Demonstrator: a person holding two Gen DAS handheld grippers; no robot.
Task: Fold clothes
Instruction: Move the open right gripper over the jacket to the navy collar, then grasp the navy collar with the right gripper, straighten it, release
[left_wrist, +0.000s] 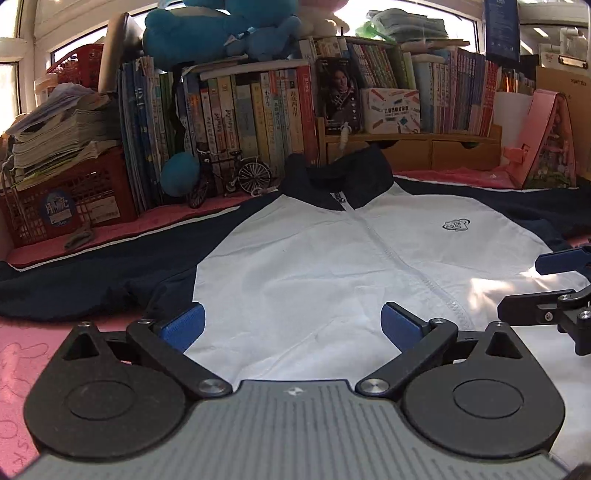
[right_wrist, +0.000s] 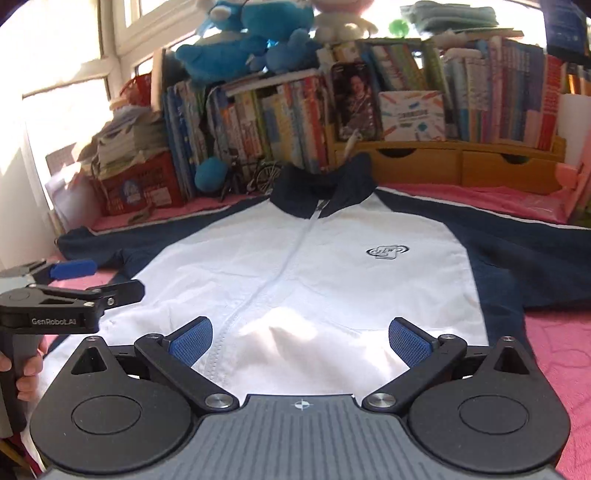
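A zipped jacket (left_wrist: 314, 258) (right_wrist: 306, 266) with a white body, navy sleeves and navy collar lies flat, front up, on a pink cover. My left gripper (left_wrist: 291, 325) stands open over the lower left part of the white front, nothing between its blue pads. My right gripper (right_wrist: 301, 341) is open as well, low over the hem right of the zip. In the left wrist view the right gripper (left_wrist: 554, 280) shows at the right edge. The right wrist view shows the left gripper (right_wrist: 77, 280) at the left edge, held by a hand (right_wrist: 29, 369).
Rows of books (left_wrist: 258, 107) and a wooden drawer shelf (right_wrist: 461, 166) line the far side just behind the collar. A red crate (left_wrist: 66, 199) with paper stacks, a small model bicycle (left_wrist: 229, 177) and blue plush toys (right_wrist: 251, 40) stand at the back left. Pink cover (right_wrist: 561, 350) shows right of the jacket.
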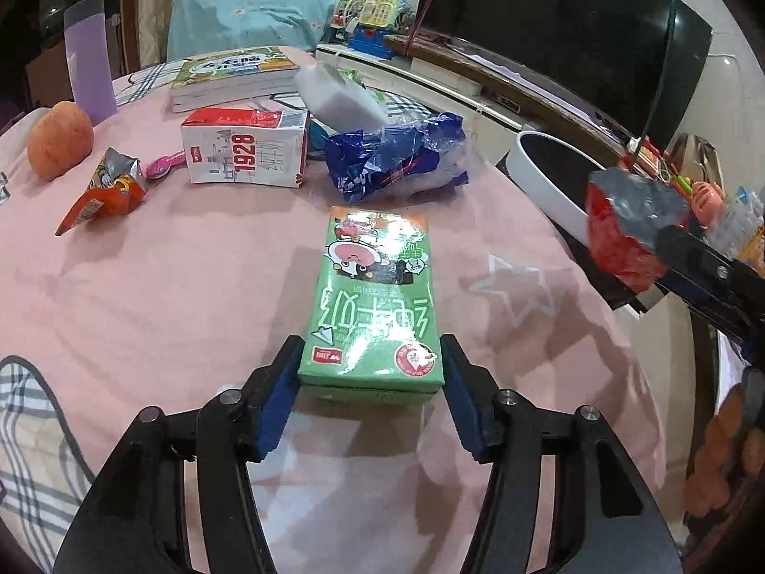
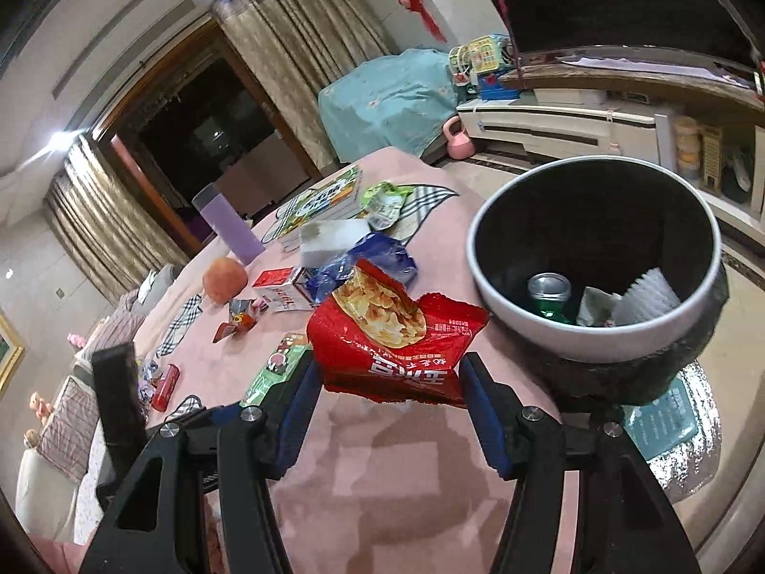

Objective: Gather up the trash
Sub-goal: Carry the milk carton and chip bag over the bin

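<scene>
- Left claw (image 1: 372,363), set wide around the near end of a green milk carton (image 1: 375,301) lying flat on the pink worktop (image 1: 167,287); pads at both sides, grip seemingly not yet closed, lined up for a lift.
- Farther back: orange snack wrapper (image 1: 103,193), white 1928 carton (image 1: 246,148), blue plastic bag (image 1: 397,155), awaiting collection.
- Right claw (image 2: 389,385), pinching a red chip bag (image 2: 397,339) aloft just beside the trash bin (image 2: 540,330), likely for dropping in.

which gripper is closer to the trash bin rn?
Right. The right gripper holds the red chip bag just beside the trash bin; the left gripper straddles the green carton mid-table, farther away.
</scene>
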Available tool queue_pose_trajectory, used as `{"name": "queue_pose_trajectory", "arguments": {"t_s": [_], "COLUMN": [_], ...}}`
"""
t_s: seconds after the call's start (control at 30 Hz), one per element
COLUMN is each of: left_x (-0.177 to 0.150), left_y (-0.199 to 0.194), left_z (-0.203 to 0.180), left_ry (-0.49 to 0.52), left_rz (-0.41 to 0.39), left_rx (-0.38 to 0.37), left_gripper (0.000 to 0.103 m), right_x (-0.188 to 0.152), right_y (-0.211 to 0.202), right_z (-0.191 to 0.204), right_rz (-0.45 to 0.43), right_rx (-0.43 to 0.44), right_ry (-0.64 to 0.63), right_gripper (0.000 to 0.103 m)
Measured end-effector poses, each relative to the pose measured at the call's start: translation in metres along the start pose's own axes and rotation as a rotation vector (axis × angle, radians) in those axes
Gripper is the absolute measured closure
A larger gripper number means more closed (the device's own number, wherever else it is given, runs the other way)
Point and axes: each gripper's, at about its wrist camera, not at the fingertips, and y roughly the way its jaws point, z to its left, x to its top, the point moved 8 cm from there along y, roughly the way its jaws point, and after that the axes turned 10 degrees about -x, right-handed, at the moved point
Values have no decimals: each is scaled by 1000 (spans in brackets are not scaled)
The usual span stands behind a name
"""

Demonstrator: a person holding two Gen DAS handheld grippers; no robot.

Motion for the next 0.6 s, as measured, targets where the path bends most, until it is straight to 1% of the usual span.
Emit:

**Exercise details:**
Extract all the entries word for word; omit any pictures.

**Solution below:**
Demonstrator: a person holding two Gen DAS handheld grippers; no robot.
Task: Fold clothes
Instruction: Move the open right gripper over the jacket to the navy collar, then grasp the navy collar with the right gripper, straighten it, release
[left_wrist, +0.000s] 
[right_wrist, +0.000s] 
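A zipped jacket (left_wrist: 314, 258) (right_wrist: 306, 266) with a white body, navy sleeves and navy collar lies flat, front up, on a pink cover. My left gripper (left_wrist: 291, 325) stands open over the lower left part of the white front, nothing between its blue pads. My right gripper (right_wrist: 301, 341) is open as well, low over the hem right of the zip. In the left wrist view the right gripper (left_wrist: 554, 280) shows at the right edge. The right wrist view shows the left gripper (right_wrist: 77, 280) at the left edge, held by a hand (right_wrist: 29, 369).
Rows of books (left_wrist: 258, 107) and a wooden drawer shelf (right_wrist: 461, 166) line the far side just behind the collar. A red crate (left_wrist: 66, 199) with paper stacks, a small model bicycle (left_wrist: 229, 177) and blue plush toys (right_wrist: 251, 40) stand at the back left. Pink cover (right_wrist: 561, 350) shows right of the jacket.
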
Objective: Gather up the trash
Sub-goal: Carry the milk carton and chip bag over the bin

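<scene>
- Left claw (image 1: 372,363), set wide around the near end of a green milk carton (image 1: 375,301) lying flat on the pink worktop (image 1: 167,287); pads at both sides, grip seemingly not yet closed, lined up for a lift.
- Farther back: orange snack wrapper (image 1: 103,193), white 1928 carton (image 1: 246,148), blue plastic bag (image 1: 397,155), awaiting collection.
- Right claw (image 2: 389,385), pinching a red chip bag (image 2: 397,339) aloft just beside the trash bin (image 2: 540,330), likely for dropping in.

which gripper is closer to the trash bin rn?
Right. The right gripper holds the red chip bag just beside the trash bin; the left gripper straddles the green carton mid-table, farther away.
</scene>
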Available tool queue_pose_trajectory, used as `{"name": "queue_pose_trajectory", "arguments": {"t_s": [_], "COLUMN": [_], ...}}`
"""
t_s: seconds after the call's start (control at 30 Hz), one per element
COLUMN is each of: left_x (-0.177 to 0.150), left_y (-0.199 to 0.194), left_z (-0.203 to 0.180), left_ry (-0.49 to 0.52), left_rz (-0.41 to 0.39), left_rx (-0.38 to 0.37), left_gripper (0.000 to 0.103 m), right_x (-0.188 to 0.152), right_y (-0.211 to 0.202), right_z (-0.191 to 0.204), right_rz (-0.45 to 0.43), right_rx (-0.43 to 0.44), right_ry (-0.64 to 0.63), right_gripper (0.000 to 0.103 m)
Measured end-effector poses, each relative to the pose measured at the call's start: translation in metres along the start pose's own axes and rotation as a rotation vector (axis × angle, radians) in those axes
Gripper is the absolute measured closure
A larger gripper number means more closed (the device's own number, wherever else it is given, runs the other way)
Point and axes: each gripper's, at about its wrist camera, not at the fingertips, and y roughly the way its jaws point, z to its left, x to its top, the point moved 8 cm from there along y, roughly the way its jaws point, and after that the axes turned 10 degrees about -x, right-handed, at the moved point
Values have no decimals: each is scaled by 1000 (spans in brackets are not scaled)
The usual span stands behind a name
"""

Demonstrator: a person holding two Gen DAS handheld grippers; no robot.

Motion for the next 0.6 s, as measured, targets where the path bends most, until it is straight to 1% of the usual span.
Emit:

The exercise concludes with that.